Ma Patrie a mal et me l'a dit hier matin. Ma Patrie a toujours eu mal, mais ne me l'a jamais dit, jusqu'à hier matin. Voilà deux mois que la chose l'a prise, voilà un mois que la chose la quitte. Ma patrie a mal et me l'a dit hier matin. Elle ne soupçonnait rien, mais savait tout, jusqu'à il y a deux mois. Elle était partie pleurer dans son coin quand elle avait eu mal pour les premières fois au poing. Elle s'était tue et ne parlait plus que par des larmes de sang. Ma patrie avait mal et ne l'avait jamais dit.
Mais peu à peu la chose la gagna et ma patrie avait dû prendre le lit. Un mois durant, ma patrie brûlait dans les feux de la fièvre, mais un mois durant ma patrie chanta ses premiers hennissements. Ma Patrie avait la fièvre, elle se tordait dans ses draps rouges mais elle criait le mal qui la rongeait. Ma Patrie avait mal, mais elle avait décidé de le crier. Ma Patrie se tortillait mais ma patrie avait fini par l'expulser. Satan de ses entrailles jaillit, et Ma Patrie comme une mère enceinte, après sa tâche accomplie, se plongea dans un sommeil en demi-teinte. Pourtant, le mal la rongeait encore, et Ma Patrie en son sommeil ne vit que des cauchemars. Ma Patrie avait mal et me l'a dit hier matin.
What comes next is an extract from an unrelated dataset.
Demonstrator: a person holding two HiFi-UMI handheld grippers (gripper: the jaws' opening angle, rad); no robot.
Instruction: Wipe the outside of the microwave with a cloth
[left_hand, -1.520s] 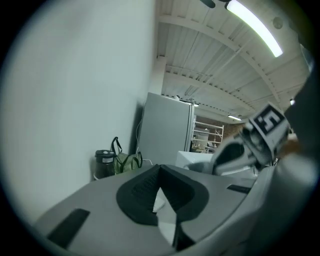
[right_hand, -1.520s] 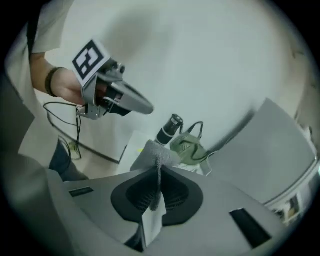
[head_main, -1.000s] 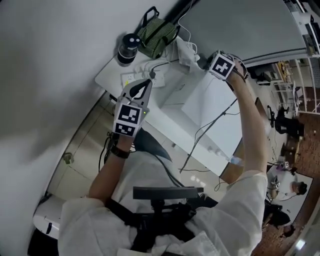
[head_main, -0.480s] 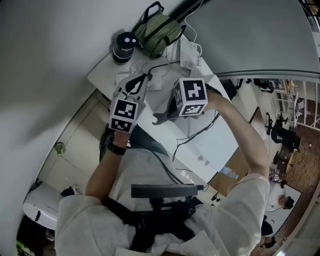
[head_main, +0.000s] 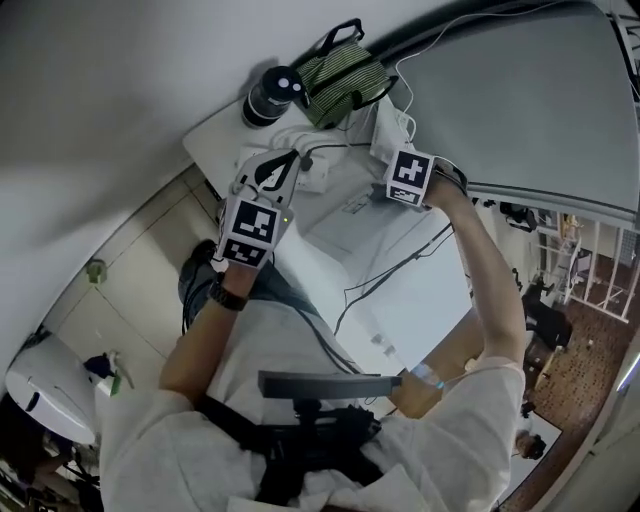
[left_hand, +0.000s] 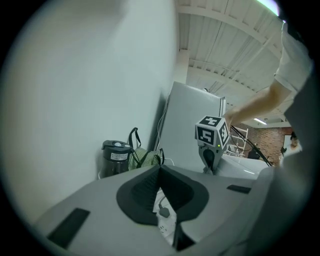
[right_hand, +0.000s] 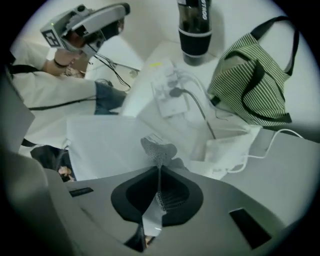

Ma Patrie rassembla ses dernières forces et buta, hors d'elle, trente-six milles microbes. Ma Patrie a encore la fièvre et son visage, de quelques opportunistes, est maintenant recouvert. Mais Ma Patrie n'a plus si mal et son sourire me l'a dit aujourd'hui matin: Ma patrie a fait un rêve hier soir.